You don’t become one of music’s greatest storytellers overnight. Like most things great, there is the 10,000 hours of input before mastering it and I don’t just mean sitting in your bedroom churning out songs. While Joni Mitchell may have made her fingers bleed with hour after hour of guitar practice, it’s the many lives she has lived that allow her songs to be packed with such wisdom.

Whether it was treading barefoot through the hills of Laurel Canyon or travelling along the sunkissed coast of Greece, Joni Mitchell’s songs often tell a very true account of real chapters from her life. Woven into universal tales of human emotion, we hear stories of characters and locations that have taught her the ways of the world.

Mitchell regularly played the role of weary traveller as a means of artistic cultivation. But before it was done across all four corners of the globe, Mitchell beat the paths of more domestic soil to better understand herself as an artist.

Her 1968 debut album, Song to a Seagull, introduced the world to a profoundly poetic writer who mused on the lyrical preoccupations that would become a signature of her later work: Freedom, love, and California. 

It was packed with the sort of observational wisdom we’d become accustomed to from Mitchell, and with her formative musical experiences being one of extensive travel, it’s easy to see why. In the years leading up to Song to a Seagull, she bounced between East American cities, soaking up the newly thriving folk scene with her husband and musical collaborator, Chuck.

But while the Greenwich Folk Revival was bleeding into the rest of North East America, platforming cafe artists week on week, Mitchell decided to head South in a bid to engage with people outside her realm of comfort: “We got out of Michigan and went down to the Carolinas” she told Dave Wilson in a 1968 interview. “And found out that South Carolina was too far south. I refused to work there any more. North Carolina was very nice; we met a lot of interesting people, very nice service people, which gave me a whole new point of view on the war. I know a lot of really nice, a lot of really tragic, and a lot of really gung-ho soldiers”.

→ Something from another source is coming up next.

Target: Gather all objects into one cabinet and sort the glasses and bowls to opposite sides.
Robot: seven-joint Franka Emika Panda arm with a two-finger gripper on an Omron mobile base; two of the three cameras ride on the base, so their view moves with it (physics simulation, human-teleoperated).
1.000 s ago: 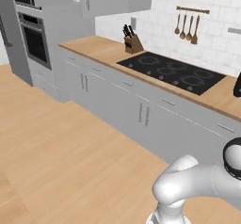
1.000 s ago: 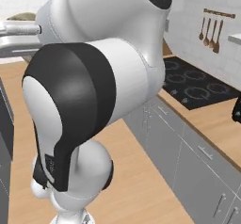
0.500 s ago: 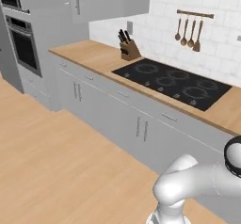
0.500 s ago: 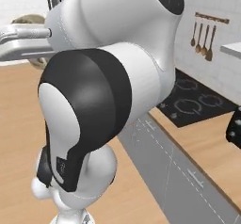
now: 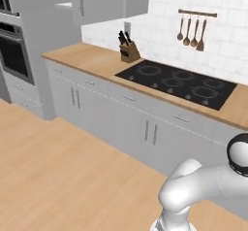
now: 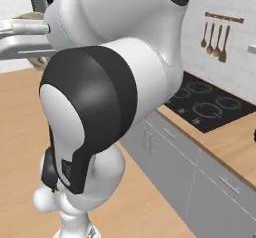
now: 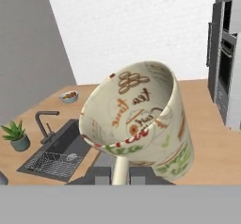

Outside the smoke-filled rooms of North America’s thriving folk scenes were the everyday people whose lives made up the social landscape upon which Mitchell would so poignantly address in her music and her early voyage to America’s southern states is undoubtedly a formative chapter in her artist career. But her time in North Carolina provided her with more than a catalogue of songs, it provided her something with which she could write them on: “A captain who owned my guitar before me wanted to give it to me because he thought I was better than Peter, Paul and Mary. He used to come in every night and get drunk and say, “Oh, you are better than Peter, Paul and Mary.” So I bought the guitar from him at a very, very, very good price. Love it dearly.”